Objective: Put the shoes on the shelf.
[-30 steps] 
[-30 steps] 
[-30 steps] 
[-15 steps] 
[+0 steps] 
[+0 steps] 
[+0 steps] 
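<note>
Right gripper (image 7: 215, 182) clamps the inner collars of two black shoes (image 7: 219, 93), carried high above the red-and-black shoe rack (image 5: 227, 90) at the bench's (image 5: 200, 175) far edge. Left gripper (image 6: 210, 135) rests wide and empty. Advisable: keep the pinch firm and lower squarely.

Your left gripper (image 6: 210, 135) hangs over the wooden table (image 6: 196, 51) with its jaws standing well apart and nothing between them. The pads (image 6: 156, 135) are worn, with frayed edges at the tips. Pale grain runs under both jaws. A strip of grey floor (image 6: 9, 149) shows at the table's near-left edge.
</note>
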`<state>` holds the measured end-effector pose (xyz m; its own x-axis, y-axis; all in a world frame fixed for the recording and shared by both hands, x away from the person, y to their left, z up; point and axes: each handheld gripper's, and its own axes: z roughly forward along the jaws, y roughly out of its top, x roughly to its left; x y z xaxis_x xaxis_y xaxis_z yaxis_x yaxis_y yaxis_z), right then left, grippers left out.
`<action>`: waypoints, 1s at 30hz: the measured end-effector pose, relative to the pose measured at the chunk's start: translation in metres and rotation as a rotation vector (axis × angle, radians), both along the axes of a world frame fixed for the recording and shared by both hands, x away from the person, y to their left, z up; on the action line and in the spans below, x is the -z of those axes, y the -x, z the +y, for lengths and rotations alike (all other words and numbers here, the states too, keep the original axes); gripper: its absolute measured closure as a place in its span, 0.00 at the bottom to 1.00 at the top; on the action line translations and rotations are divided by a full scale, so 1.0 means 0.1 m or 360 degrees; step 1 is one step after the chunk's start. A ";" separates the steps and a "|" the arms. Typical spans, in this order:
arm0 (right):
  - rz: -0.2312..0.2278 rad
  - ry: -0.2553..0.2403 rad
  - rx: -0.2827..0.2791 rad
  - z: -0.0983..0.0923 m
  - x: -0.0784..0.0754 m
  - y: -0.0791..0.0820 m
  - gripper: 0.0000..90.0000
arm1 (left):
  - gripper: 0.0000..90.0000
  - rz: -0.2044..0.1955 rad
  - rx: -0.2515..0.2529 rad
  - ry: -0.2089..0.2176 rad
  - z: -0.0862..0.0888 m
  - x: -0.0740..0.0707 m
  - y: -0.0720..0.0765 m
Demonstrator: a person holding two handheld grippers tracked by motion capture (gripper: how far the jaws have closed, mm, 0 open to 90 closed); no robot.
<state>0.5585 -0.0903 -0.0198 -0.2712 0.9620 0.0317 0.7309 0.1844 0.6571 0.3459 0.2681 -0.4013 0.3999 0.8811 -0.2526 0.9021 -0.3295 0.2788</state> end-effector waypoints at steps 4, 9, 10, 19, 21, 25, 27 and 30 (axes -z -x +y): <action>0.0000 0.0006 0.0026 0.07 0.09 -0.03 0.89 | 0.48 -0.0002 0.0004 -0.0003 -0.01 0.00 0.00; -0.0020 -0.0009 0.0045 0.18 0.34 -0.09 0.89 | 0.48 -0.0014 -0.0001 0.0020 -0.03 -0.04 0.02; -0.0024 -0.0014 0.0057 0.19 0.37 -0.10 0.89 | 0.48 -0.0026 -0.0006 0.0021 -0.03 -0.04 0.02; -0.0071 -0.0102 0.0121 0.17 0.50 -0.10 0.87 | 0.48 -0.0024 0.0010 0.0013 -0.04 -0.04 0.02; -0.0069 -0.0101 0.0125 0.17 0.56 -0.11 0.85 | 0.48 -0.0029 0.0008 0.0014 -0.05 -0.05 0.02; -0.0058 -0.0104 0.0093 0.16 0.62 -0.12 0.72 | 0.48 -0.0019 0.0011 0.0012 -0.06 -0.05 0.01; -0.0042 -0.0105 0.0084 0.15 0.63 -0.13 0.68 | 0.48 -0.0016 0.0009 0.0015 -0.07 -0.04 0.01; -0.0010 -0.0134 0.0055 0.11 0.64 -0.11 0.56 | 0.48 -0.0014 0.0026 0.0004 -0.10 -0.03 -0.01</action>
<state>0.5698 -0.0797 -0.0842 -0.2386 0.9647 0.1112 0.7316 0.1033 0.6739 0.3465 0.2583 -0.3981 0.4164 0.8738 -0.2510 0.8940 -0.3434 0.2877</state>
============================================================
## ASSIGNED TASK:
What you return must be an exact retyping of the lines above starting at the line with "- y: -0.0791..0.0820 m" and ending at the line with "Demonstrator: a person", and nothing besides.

## ANSWER TO THIS EXERCISE:
  - y: -0.0791..0.0820 m
  - gripper: 0.0000..90.0000
arm1 (left):
  - gripper: 0.0000..90.0000
  - rz: -0.2044..0.1955 rad
  - rx: -0.2515..0.2529 rad
  - ry: -0.2089..0.2176 rad
  - z: -0.0862..0.0888 m
  - x: -0.0740..0.0707 m
  - y: -0.0720..0.0765 m
Demonstrator: a person holding two handheld grippers tracked by motion capture (gripper: how far the jaws have closed, mm, 0 open to 90 closed); no robot.

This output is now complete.